Restate the records in full, keeping every word as it is.

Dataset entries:
++++

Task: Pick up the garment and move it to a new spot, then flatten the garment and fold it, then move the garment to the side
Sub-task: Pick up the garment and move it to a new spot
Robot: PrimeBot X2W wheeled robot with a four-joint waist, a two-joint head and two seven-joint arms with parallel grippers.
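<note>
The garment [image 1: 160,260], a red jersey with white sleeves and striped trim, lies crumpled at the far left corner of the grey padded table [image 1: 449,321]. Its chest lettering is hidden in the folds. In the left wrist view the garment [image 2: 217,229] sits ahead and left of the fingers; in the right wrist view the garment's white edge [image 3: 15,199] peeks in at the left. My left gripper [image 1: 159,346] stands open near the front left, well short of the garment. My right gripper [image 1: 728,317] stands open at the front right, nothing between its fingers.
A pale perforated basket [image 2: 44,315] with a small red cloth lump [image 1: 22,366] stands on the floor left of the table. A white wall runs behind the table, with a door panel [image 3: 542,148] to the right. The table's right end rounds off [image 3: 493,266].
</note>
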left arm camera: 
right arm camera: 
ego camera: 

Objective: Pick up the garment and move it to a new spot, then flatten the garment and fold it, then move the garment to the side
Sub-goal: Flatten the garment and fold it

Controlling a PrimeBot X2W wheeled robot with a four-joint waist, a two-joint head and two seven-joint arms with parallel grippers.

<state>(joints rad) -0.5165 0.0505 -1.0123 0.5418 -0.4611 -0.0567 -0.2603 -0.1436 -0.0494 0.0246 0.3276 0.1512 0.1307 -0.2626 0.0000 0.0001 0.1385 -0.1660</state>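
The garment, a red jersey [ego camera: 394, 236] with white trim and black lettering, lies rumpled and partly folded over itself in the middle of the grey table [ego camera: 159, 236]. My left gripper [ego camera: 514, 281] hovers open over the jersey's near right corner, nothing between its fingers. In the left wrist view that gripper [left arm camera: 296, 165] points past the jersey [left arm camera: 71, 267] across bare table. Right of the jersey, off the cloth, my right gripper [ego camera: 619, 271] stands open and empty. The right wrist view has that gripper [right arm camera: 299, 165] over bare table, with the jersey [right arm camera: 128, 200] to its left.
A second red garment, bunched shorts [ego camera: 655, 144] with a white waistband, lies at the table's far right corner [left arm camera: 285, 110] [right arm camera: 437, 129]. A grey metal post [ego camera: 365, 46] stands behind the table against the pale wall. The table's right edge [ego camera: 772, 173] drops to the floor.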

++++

▶ _Result for this task_:
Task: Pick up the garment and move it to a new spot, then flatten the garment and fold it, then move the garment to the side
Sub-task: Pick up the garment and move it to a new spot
Robot: PrimeBot X2W wheeled robot with a four-joint waist, a two-joint head and two seven-joint arms with parallel grippers.
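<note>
The garment [image 1: 160,260], a red jersey with white sleeves and striped trim, lies crumpled at the far left corner of the grey padded table [image 1: 449,321]. Its chest lettering is hidden in the folds. In the left wrist view the garment [image 2: 217,229] sits ahead and left of the fingers; in the right wrist view the garment's white edge [image 3: 15,199] peeks in at the left. My left gripper [image 1: 159,346] stands open near the front left, well short of the garment. My right gripper [image 1: 728,317] stands open at the front right, nothing between its fingers.
A pale perforated basket [image 2: 44,315] with a small red cloth lump [image 1: 22,366] stands on the floor left of the table. A white wall runs behind the table, with a door panel [image 3: 542,148] to the right. The table's right end rounds off [image 3: 493,266].
</note>
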left arm camera: 
right arm camera: 
ego camera: 

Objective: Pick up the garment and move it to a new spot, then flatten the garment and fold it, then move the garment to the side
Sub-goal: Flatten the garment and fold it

Controlling a PrimeBot X2W wheeled robot with a four-joint waist, a two-joint head and two seven-joint arms with parallel grippers.

<state>(joints rad) -0.5165 0.0505 -1.0123 0.5418 -0.4611 -0.0567 -0.2603 -0.1436 -0.0494 0.0246 0.3276 0.1512 0.1307 -0.2626 0.0000 0.0001 0.1385 -0.1660</state>
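The garment, a red jersey [ego camera: 394, 236] with white trim and black lettering, lies rumpled and partly folded over itself in the middle of the grey table [ego camera: 159, 236]. My left gripper [ego camera: 514, 281] hovers open over the jersey's near right corner, nothing between its fingers. In the left wrist view that gripper [left arm camera: 296, 165] points past the jersey [left arm camera: 71, 267] across bare table. Right of the jersey, off the cloth, my right gripper [ego camera: 619, 271] stands open and empty. The right wrist view has that gripper [right arm camera: 299, 165] over bare table, with the jersey [right arm camera: 128, 200] to its left.
A second red garment, bunched shorts [ego camera: 655, 144] with a white waistband, lies at the table's far right corner [left arm camera: 285, 110] [right arm camera: 437, 129]. A grey metal post [ego camera: 365, 46] stands behind the table against the pale wall. The table's right edge [ego camera: 772, 173] drops to the floor.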

There is nothing further to add to the answer.